**About this task**. For this exercise, restate word for word only the lines from the first line of the data to the line containing "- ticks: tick".

Stored entries
══════════════════════════════

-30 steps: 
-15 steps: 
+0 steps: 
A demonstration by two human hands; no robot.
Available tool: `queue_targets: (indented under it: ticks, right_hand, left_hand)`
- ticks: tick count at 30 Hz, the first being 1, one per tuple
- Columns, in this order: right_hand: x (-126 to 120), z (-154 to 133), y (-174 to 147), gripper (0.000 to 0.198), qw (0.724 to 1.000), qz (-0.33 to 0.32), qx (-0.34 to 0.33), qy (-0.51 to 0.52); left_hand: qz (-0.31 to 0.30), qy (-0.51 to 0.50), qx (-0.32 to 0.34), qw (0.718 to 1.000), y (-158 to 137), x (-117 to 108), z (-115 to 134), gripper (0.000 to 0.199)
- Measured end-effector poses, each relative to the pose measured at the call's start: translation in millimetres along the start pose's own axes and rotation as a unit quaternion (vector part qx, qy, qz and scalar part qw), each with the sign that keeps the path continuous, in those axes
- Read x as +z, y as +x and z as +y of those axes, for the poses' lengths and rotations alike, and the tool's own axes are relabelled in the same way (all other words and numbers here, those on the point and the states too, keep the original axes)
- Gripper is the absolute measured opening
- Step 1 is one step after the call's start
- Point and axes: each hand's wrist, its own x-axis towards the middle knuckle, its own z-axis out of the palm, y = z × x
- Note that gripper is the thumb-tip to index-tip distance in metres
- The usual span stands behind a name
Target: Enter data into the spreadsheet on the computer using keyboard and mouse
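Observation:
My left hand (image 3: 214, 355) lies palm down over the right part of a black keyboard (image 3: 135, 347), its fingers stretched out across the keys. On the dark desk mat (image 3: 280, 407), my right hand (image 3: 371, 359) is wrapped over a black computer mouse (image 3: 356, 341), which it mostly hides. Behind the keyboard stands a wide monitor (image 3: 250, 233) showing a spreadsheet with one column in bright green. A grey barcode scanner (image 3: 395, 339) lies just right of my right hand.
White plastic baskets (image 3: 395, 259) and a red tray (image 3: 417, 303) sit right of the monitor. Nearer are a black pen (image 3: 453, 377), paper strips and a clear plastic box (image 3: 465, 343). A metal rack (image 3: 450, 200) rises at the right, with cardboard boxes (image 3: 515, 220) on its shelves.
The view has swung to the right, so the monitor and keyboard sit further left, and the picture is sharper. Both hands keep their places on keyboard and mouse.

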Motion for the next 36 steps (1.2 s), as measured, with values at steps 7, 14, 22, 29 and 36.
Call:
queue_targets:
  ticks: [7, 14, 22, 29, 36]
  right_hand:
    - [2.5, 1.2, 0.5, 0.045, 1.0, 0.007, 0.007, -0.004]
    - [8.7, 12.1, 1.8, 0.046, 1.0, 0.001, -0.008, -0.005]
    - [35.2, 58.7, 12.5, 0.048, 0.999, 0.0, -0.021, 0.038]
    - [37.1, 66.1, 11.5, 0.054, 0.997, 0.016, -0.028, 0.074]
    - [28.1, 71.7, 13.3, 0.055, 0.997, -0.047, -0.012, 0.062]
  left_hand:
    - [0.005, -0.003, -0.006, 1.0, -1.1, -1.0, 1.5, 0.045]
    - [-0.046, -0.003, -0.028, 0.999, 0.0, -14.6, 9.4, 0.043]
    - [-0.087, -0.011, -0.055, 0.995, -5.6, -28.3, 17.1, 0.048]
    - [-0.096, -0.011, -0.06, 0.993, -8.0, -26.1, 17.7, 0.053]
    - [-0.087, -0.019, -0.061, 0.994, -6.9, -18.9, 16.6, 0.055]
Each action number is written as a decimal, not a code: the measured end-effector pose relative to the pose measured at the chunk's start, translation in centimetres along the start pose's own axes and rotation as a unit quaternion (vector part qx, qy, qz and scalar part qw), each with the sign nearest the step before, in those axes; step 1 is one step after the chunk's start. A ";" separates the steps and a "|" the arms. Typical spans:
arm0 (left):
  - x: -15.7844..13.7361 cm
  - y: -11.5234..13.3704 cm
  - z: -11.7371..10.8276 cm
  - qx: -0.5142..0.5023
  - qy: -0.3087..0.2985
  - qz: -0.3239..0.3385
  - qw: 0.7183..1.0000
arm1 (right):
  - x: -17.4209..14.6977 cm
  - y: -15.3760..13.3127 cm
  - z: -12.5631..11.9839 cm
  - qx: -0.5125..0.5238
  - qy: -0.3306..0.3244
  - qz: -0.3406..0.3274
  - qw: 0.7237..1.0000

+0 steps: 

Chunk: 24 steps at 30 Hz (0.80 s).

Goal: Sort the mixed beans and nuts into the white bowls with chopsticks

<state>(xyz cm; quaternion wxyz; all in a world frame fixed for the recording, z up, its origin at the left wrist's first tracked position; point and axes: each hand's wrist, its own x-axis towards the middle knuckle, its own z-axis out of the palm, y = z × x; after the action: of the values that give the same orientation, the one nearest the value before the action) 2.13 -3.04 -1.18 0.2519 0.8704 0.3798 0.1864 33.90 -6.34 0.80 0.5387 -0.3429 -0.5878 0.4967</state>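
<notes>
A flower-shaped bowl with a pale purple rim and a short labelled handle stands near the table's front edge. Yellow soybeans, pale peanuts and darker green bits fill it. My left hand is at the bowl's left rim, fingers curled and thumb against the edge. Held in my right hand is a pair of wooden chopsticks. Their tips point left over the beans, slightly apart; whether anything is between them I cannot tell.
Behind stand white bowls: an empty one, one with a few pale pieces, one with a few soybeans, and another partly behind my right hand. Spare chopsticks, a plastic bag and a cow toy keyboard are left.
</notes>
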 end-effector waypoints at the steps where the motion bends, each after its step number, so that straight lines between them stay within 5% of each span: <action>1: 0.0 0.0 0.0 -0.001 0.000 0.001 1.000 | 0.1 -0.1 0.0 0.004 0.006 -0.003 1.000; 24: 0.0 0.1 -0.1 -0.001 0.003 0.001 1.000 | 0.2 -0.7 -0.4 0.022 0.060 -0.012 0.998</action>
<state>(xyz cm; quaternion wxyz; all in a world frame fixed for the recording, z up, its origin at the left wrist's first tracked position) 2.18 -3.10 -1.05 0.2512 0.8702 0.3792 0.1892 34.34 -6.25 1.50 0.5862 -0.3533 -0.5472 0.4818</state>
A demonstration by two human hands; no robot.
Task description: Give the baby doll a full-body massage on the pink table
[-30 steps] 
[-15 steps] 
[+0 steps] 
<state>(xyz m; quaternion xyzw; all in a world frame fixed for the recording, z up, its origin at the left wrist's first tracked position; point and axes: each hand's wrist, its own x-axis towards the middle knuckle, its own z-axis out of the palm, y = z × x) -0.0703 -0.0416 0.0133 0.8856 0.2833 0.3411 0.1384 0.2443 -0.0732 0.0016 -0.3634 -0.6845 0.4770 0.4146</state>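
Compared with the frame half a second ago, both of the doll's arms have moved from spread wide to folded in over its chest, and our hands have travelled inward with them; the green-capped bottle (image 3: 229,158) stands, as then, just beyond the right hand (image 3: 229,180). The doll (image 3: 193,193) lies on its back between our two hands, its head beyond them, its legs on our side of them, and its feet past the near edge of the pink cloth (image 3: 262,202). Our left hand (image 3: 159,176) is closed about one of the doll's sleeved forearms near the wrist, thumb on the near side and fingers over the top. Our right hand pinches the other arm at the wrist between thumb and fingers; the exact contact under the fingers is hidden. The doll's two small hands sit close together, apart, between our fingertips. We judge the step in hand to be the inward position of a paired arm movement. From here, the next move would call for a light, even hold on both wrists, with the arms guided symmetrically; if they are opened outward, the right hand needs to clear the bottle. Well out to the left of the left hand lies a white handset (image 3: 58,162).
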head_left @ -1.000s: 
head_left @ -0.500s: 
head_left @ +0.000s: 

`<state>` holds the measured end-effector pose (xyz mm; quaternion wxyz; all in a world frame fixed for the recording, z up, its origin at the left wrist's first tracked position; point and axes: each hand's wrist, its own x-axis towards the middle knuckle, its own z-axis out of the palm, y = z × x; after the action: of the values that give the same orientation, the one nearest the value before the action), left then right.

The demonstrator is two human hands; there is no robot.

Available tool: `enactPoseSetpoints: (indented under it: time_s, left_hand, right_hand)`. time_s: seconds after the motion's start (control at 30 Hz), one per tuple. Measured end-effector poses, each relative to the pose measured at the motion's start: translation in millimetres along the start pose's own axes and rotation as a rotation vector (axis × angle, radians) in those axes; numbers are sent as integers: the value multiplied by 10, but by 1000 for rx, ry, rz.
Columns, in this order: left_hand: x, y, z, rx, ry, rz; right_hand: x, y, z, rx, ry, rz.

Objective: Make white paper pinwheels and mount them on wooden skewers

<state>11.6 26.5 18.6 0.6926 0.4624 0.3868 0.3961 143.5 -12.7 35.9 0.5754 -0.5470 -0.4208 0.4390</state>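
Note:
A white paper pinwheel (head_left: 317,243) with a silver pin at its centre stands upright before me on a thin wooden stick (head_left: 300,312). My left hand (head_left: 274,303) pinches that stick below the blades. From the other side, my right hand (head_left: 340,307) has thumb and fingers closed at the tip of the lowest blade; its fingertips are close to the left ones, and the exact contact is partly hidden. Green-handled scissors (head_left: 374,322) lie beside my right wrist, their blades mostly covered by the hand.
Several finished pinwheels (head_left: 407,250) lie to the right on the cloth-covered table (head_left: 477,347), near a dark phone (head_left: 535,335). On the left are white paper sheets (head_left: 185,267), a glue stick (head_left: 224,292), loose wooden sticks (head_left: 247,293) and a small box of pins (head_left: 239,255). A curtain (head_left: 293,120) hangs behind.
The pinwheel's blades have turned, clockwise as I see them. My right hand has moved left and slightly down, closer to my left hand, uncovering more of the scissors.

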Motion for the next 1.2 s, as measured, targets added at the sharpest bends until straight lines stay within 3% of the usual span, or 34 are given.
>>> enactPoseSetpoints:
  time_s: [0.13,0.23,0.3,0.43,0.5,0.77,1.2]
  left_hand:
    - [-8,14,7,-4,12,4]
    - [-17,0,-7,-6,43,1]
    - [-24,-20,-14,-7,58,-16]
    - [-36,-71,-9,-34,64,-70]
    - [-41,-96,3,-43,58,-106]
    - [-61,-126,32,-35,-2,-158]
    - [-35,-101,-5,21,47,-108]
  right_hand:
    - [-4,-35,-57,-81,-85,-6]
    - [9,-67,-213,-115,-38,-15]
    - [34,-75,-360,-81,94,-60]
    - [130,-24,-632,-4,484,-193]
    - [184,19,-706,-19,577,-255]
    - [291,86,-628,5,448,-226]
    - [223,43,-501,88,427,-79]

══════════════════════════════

**Response to this exercise**.
-30 steps: 
-15 steps: 
+0 steps: 
A demonstration by two human hands; no robot.
Available tool: `queue_targets: (indented under it: ticks, right_hand, left_hand)`
- ticks: tick count at 30 Hz, the first being 1, one per tuple

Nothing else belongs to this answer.